If you want to quickly demonstrate the proposed algorithms and run the tests validating the correctness of the algorithms, run the following commands (replace `CUDA_ARCHITECTURES` with the compute capability of your GPU, e.g., `90` for NVIDIA H100, and `NAME` with the chosen name that distinguishes your build from others):

```bash
git clone https://github.com/jiriklepl/bits-knn-jpdc2024.git
cd bits-knn-jpdc2024
git submodule update --init --recursive

# Build the `knn-minimal` binary in the build-NAME directory:
./local-build.sh NAME CUDA_ARCHITECTURES minimal-build
```

This builds the `knn-minimal` binary (with reduced configuration options) and the `test` binary that validates the correctness of the proposed algorithms. On a typical system with sufficient memory (32 GiB or more) and at least 16 CPU cores, the build process should take less than 10 minutes. The supported configuration options are discussed in the [knn.md](docs/knn.md) file.

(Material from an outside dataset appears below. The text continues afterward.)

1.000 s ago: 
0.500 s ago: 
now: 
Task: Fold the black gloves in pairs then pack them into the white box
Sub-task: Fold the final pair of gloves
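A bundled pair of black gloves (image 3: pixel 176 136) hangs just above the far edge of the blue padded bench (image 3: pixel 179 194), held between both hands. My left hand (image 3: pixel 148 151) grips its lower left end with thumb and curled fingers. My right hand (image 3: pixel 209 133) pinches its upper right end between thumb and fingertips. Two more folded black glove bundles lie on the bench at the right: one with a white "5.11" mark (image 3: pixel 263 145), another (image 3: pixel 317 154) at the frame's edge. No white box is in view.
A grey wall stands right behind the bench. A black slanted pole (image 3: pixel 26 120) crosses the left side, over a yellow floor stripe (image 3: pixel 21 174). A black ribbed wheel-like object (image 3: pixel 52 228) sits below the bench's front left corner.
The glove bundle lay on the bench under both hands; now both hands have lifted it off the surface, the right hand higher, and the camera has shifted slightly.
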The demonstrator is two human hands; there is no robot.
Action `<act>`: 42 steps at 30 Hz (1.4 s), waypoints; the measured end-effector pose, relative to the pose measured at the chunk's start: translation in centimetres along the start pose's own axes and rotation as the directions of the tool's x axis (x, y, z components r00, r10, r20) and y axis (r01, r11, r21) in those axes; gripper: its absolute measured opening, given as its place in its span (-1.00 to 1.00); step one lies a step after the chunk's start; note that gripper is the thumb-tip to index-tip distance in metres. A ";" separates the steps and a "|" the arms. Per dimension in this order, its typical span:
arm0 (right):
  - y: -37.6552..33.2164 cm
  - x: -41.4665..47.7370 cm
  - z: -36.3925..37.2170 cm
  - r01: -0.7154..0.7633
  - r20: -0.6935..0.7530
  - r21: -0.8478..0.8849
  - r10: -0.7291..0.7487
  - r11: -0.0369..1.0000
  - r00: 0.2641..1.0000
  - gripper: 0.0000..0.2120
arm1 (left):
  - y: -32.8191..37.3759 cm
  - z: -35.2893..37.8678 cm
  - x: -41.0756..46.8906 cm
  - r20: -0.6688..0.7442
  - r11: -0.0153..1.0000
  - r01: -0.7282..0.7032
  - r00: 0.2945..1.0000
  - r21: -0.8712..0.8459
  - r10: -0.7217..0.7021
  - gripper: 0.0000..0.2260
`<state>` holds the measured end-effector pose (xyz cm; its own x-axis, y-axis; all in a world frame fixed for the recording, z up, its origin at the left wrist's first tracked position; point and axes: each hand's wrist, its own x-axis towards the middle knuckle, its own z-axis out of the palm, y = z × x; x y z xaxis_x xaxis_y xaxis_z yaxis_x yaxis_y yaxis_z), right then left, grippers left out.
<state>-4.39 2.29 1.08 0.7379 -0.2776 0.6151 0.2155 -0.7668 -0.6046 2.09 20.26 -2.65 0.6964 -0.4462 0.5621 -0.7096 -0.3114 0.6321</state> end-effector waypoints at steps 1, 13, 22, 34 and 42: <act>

Then, (optionally) run the following commands to run the tests:

```bash
./local-build.sh NAME CUDA_ARCHITECTURES test
```

To demonstrate the efficiency of the proposed algorithms, you can run the following commands:

```bash
# Run the proposed bits algorithm with block size 128 and `items-per-thread` set to 16
build-NAME/knn-minimal -a bits -n 1M -q 1k -k 128 --block-size 128 --items-per-thread 16 --seed 42 -r2 | grep "selection"

# Compare it to Air-topk and GridSelect algorithms (state-of-the-art algorithms)
build-NAME/knn-minimal -a air-topk -n 1M -q 1k -k 128 --seed 42 -r2 | grep "selection"
build-NAME/knn-minimal -a grid-select -n 1M -q 1k -k 128 --seed 42 -r2 | grep "selection"
```

On the standard output, you might see the following lines (the times might vary depending on the hardware):

```csv
bits,uniform,identity,0,1048576,1024,1,128,128,"16,1,1",1,selection,2.8317040000000000e-03
bits,uniform,identity,1,1048576,1024,1,128,128,"16,1,1",1,selection,2.6102669999999999e-03

air-topk,uniform,identity,0,1048576,1024,1,128,128,"1,1,1",1,selection,9.3619640000000004e-03
air-topk,uniform,identity,1,1048576,1024,1,128,128,"1,1,1",1,selection,6.6351589999999998e-03

grid-select,uniform,identity,0,1048576,1024,1,128,128,"1,1,1",1,selection,7.9861005999999998e-02
grid-select,uniform,identity,1,1048576,1024,1,128,128,"1,1,1",1,selection,4.4047710000000000e-03
```

(the outputted Checksums in stderr should be the same for all algorithms; reported times are in seconds - the last column; for a more detailed explanation of the output, see [data-format.md](docs/data-format.md)).

In the example output above, `bits` outperforms the state-of-the-art algorithms `Air-topk` and `GridSelect` on the given problem size (1M points, 1k queries, 128 nearest neighbors to find) with speedup over $2.5\times$ and $1.7\times$, respectively.

## License

The source code and the replication package are licensed under the MIT License. The license text is available in the `LICENSE.txt` file.

Some parts of the source code come from third-party projects. Their licenses are available in the `licenses.txt` file. The relevant parts of the source code are marked with the original license text.